■ Instructions for the task
Wherever "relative" appears in a line of the listing, report that line.

- - - -

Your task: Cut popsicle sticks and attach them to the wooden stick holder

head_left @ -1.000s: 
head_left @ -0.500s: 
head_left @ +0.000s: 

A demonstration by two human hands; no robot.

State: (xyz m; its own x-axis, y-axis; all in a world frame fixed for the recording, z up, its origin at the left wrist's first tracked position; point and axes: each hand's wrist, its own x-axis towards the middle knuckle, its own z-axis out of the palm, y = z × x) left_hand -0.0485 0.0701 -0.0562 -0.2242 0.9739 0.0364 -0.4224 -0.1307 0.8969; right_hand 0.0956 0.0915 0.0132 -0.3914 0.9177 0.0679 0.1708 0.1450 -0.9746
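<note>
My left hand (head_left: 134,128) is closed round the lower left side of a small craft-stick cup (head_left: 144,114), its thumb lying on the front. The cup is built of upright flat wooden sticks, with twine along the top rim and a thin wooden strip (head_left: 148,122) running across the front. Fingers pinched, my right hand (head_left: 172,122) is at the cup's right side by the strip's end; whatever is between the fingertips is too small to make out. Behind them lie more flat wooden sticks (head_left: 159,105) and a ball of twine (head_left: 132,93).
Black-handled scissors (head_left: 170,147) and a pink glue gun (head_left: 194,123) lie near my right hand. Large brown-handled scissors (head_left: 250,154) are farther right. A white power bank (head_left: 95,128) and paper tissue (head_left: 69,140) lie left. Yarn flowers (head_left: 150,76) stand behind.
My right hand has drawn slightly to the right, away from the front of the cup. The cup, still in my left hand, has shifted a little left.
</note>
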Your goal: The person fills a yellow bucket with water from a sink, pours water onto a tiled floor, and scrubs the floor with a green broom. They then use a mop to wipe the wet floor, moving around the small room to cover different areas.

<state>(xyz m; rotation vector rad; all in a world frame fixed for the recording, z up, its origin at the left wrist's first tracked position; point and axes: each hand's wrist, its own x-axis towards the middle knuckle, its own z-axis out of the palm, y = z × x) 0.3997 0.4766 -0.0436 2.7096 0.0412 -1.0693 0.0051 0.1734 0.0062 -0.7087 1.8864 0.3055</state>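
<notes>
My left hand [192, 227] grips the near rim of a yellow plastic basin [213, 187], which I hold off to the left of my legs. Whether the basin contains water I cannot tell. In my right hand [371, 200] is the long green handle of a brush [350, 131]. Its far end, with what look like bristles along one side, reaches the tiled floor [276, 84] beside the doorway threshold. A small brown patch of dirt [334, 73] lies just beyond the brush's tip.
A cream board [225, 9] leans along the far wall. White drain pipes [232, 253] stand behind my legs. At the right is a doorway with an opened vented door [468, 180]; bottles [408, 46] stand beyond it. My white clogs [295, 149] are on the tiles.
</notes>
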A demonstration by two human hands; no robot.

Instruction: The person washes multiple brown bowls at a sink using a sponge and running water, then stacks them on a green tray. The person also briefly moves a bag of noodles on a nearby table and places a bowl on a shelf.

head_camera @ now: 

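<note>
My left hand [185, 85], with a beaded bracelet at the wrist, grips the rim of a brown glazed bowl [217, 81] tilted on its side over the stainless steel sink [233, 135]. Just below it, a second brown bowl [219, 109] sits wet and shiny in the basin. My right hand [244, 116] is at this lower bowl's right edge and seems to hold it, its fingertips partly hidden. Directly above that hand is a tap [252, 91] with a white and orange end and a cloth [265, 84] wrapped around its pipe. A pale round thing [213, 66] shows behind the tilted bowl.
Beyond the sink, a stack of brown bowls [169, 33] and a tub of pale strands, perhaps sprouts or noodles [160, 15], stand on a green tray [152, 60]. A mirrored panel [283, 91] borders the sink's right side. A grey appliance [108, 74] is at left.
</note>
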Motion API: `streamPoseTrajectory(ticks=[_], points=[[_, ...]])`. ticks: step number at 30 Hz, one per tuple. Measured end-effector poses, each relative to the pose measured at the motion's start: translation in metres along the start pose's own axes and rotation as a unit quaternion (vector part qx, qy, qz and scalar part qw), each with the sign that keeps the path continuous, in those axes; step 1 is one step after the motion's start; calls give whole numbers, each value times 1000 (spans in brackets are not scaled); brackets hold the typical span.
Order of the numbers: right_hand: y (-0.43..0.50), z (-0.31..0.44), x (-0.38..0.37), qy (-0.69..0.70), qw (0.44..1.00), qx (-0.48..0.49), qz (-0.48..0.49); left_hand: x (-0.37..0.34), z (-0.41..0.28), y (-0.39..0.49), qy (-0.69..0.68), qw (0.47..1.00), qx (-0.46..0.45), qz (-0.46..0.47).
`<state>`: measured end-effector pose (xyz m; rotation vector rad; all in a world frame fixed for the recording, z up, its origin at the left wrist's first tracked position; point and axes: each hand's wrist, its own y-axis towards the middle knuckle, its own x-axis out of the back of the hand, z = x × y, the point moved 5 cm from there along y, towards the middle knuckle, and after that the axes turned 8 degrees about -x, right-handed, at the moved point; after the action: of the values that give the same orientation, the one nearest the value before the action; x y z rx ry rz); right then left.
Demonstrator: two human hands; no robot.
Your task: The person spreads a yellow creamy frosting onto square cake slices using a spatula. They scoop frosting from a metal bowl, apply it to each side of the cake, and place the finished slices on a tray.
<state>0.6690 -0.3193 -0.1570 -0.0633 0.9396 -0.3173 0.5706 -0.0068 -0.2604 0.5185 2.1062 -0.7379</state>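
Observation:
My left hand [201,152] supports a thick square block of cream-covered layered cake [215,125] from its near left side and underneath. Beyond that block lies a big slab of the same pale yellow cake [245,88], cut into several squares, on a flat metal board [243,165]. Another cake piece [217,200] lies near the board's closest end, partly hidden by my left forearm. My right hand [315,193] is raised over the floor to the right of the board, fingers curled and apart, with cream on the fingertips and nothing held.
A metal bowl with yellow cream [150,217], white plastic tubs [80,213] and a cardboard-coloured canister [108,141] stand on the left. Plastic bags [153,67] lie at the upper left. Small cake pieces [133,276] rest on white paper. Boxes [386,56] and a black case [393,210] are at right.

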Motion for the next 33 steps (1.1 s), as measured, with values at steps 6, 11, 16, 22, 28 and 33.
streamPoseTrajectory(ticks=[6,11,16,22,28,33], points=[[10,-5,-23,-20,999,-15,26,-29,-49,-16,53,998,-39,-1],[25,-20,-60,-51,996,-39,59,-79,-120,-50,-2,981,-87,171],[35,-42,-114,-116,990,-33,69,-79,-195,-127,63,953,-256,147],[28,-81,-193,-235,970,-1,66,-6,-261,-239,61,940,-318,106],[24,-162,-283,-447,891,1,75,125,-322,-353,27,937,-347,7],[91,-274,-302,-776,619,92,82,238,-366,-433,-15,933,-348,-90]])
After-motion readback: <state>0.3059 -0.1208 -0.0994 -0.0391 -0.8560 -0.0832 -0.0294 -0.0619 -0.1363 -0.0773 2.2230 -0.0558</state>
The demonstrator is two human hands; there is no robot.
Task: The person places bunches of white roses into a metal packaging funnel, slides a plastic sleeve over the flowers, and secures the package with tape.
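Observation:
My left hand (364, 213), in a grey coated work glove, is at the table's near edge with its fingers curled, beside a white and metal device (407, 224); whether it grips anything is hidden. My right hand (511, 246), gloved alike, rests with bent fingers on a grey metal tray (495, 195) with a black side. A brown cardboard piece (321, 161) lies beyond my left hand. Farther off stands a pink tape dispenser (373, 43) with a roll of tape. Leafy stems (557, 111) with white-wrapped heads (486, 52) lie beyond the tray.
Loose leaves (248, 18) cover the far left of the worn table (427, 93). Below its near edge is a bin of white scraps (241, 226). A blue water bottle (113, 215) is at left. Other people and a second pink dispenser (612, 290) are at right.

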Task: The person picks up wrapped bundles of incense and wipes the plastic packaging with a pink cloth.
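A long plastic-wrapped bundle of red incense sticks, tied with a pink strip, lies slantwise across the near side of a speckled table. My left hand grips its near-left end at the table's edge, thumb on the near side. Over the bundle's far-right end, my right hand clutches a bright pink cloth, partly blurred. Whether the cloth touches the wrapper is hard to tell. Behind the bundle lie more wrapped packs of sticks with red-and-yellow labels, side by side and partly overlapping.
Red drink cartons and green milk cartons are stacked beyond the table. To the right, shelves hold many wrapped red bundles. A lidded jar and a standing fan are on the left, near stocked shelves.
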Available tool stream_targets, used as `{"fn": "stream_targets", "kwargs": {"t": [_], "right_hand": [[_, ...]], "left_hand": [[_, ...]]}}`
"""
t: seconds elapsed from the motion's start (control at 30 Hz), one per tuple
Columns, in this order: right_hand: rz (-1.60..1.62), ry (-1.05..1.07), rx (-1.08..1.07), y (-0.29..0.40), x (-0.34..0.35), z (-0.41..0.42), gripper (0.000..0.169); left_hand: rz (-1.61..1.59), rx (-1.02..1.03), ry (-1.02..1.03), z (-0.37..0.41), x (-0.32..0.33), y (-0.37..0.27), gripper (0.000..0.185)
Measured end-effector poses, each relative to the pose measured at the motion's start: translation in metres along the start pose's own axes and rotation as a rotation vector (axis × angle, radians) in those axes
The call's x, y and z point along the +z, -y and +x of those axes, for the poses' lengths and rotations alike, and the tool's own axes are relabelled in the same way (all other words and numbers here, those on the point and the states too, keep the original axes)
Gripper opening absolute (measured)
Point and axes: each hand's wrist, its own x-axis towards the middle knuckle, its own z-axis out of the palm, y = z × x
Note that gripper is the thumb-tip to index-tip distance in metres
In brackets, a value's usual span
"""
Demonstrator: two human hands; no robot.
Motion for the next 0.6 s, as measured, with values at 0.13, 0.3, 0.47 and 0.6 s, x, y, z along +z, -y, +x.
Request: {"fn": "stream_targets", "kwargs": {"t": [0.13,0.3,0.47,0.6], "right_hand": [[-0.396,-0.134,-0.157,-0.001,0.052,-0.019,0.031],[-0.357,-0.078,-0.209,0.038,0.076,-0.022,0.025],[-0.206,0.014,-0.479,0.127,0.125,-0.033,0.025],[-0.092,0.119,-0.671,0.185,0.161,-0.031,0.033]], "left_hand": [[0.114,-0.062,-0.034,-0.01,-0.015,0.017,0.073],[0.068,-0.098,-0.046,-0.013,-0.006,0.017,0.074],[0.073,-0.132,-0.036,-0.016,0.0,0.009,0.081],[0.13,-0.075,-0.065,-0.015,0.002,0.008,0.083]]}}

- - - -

■ Answer space
Motion API: `streamPoseTrajectory(ticks=[_], points=[[_, ...]])`. ticks: step number at 30 Hz, one per tuple. Measured end-effector poses, each relative to the pose measured at the motion's start: translation in metres along the start pose's own axes and rotation as a unit quaternion (vector part qx, qy, qz and scalar part qw), each with the sign that keeps the path continuous, in those axes; step 1 is one step after the motion's start; calls give whole numbers, each value times 1000 (spans in brackets are not scaled); brackets hold the typical span.
Measured end-effector poses, each relative to the pose measured at the motion's start: translation in metres along the start pose's own axes and rotation as a rotation vector (axis × angle, radians) in those axes

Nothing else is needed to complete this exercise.